For smaller organisations the initial costs of
hiring external help may appear prohibitive, I was keen to find out John
thoughts on the cost and cost/benefits of using consultants ?
"The cost of using consultants is, on the
face of it, high. As for anything else, cost has to be balanced with
benefit and sometimes you get what you pay for (and other times you
don't). The flexibility element mentioned above is a large factor in
making the cost/benefit calculation. For different work patterns there
will be different optimal solutions. My advice would be to look at work
patterns in the department, calculate the base level and if possible cover
that by the efforts of permanent (or fixed term) staff, then use
consultant effort to cover the peaks. I haven't found a reliable
connection between what a consultant charges and the quality of their
output, so caveat emptor."
Like many organisations the Regulatory
Compliance Department of SmithKline Beecham have a key role in the
provision of training. I know that this is an area that John takes a
particularly keen interest. He is currently co-writing a book on
Regulatory Compliance, he has co-presented training workshops and also
teaches at the University of Teeside. I asked John how he approached the
training aspect of GCP compliance within SB.

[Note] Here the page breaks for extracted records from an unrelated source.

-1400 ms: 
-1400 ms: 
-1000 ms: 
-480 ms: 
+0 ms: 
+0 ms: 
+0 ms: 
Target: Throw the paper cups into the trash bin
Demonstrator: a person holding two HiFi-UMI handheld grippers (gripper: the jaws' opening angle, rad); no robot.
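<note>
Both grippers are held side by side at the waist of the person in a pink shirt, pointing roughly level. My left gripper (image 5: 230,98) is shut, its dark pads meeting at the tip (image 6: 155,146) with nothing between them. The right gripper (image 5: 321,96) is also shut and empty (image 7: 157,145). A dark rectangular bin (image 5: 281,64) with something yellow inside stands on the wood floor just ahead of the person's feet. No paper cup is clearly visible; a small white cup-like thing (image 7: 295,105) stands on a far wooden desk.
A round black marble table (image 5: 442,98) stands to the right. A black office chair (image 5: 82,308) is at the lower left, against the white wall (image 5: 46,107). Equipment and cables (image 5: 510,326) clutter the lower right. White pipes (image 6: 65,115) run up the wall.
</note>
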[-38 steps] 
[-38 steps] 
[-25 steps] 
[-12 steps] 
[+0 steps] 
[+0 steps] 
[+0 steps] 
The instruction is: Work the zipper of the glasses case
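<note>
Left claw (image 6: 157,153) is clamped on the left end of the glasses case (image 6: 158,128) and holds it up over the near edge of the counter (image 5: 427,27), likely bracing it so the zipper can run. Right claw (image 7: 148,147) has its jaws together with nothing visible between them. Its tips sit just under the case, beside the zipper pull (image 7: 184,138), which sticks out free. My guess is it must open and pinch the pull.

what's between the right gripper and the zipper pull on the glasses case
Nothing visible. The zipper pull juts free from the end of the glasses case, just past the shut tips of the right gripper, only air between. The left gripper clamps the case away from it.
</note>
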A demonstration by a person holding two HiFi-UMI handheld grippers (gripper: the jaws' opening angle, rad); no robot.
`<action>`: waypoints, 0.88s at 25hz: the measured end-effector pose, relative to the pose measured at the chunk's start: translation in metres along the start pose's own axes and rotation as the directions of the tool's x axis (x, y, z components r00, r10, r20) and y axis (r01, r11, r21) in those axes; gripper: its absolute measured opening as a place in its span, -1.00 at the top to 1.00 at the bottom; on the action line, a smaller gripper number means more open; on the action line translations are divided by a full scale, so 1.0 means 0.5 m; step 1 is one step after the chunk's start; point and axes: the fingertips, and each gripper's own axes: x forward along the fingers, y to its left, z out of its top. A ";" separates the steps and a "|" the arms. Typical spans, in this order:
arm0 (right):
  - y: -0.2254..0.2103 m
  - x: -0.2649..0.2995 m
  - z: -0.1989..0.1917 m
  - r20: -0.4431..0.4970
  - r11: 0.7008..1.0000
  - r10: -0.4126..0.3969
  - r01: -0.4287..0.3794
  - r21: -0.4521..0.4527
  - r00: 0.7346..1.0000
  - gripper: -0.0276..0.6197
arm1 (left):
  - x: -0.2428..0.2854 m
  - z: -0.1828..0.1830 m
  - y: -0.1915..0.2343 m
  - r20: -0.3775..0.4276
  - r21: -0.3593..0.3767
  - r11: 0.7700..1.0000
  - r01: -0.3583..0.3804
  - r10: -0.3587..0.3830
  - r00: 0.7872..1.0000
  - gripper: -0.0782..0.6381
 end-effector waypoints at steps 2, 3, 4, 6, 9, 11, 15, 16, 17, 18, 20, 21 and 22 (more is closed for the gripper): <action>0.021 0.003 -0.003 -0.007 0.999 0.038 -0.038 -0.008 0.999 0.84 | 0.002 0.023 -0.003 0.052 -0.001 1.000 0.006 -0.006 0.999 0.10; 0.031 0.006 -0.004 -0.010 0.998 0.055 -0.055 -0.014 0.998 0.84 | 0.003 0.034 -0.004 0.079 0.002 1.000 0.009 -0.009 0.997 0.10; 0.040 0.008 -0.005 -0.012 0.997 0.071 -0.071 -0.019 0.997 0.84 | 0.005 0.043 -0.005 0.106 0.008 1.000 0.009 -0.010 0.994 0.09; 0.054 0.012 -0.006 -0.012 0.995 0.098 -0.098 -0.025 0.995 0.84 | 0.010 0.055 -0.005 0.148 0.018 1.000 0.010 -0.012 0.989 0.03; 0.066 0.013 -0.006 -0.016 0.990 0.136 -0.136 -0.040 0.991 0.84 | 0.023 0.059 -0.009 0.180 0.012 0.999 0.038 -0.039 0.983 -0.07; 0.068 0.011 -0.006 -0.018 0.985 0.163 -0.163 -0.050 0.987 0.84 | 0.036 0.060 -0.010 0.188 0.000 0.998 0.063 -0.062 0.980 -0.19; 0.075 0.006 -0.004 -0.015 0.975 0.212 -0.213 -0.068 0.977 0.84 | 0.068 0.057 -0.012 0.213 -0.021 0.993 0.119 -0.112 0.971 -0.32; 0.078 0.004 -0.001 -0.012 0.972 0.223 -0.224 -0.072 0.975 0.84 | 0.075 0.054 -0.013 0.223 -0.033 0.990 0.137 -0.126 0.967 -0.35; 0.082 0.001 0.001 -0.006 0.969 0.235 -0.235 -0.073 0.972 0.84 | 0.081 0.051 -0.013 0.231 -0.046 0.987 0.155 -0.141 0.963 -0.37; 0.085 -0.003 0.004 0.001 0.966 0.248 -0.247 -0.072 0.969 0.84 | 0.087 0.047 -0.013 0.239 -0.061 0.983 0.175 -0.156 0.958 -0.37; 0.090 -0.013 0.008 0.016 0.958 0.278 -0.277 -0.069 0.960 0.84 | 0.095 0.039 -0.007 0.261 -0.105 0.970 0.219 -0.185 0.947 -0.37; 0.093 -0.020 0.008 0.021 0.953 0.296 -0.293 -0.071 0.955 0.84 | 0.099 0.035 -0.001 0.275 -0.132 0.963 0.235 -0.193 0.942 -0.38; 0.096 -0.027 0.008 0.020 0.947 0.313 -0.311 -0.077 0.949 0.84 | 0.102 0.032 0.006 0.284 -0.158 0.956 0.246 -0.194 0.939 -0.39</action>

"I agree the compliance department has a
crucial role in training on good practices. Elements of this include a
brief introductory session on GxP as near as possible to the employee's
start date, a core module on the relevant GxP (where possibly focused on
specific job areas such as study monitoring etc), refresher training at
declared intervals and senior management training on GxP. We also make the
effective use of external speakers at planned GxP days and events."
Obviously John's role can not also be an easy
one I asked him what he felt were the main difficulties he had
experienced with regards to regulatory compliance?
"My main difficulties have always been in
the area of influencing the compliance culture of organisations. If staff
are not motivated to work in a compliant manner, then the best systems in
the world are worth nothing. It's much easier to write an SOP than to
change attitudes. I have seen several organisations change their culture
and the crucial stimuli seem different. Sometimes it's because, having
achieved a difficult goal after being cajoled and pushed, the organisation
suddenly realises the benefits and no longer sees compliance as a burden.
Sometimes it's because the core of promoters of compliance increases with
new recruits and a critical mass then moves things on. Training is not the
only element that influences organisational culture, but it helps, and
that's why I believe compliance needs to be involved. The compliance
department can only identify and advise on issues, it canít install
compliance without the efforts of everyone. One thing is certain in all
organisations, and that is that without serious senior management support,
a non-compliant organisation will not progress to compliance."